When the peak appears at approximately 24º, it means that the crystalline structure is becoming more regular, which means that the layers are more aligned. The CSC structure can be compared to the hexagonal structure according to the ICDD card \#7740-44-0 [21, 22]. Both CSC peaks vanished throughout the H₃PO₄ activation phase, and numerous lattice defects formed, perhaps as a result of P intercalation and C evaporation. Theweak reflections on CSAC structure are likely formed carbonates and phosphates, as the CSAC EDX spectrum shows only trace levels of Mg, P, Na, S, Si, and K. Inset Figure 2 right shows the XRD pattern that was used to identify and mark these impurity phases.

3.2 Elemental composition

The samples were examined for their chemical and elemental composition through EDX. Figure 3 displays the chemical and elemental composition of LSCF, ST, BST, and CSAC. Every single perovskite and carbonaceous substance has its components and chemical compositions verified by EDX tests. In contrast, CSAC's chemical composites includes agglomerates of trace elements like K, P, Si, Na, Mg, and S on its porous surface. An aggregate of approximately 1.3 μm is depicted in the inset on the right side of Figure 3. The phosphoric acid that was utilized for the activation is the principal source of the P that is present [23, 24]. In order to remove any ions, salt, or residual chemicals, the CSAC was rinsed extensively after activation.
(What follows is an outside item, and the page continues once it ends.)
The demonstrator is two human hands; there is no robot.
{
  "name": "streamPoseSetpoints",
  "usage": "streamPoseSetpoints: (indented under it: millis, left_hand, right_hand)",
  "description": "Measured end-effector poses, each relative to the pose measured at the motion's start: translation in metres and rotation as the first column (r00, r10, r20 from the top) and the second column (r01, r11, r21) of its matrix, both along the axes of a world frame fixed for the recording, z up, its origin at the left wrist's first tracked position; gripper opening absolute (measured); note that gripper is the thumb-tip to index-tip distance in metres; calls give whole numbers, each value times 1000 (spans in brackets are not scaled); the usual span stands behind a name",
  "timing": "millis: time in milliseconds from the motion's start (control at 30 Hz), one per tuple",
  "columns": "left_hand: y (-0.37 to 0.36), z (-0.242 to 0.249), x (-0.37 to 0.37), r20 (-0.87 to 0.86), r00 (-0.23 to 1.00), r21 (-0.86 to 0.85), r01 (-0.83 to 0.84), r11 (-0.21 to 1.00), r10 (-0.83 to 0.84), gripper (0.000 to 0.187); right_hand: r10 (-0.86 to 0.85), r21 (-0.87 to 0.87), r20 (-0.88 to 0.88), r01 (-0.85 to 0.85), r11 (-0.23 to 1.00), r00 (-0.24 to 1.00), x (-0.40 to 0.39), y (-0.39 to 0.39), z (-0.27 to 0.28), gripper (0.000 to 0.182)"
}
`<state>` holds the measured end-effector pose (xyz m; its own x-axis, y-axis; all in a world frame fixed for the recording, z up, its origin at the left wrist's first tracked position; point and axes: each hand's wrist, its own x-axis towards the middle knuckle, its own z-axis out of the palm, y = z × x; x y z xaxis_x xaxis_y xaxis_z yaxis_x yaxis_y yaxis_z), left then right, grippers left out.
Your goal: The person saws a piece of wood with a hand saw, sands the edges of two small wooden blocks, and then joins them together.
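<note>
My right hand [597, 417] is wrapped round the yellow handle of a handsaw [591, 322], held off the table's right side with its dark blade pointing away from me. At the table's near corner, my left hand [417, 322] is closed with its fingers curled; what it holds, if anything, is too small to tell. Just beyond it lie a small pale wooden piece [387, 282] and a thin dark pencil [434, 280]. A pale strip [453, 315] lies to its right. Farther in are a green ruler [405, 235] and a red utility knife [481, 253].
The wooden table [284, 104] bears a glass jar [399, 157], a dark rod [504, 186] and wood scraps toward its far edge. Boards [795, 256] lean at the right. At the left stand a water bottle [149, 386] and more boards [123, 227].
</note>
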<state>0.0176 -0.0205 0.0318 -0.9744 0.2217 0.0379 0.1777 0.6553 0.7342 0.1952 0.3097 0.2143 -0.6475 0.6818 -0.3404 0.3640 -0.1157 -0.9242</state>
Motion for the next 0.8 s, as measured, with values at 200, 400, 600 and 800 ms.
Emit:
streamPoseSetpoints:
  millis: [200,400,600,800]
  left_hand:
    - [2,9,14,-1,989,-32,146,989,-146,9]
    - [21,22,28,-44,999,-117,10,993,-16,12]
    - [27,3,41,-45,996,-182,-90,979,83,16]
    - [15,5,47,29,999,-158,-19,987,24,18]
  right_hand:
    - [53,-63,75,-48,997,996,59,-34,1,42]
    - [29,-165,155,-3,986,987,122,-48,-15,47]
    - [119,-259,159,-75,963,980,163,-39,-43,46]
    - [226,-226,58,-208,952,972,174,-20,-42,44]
Secondary phases can be created by subjecting the material to high temperatures during thermal treatment. These findings provide credence to the activated carbon diffraction pattern, which reveals the sparse deposition of these supporting components onto the porous carbon surface. The graphite crystalline structure on the carbon surface had been partially changed. The introduction of amorphous carbon into the structure took place as a result of the breaking of the (002) and (101) phases during the formation of a porous structure using smaller fragments.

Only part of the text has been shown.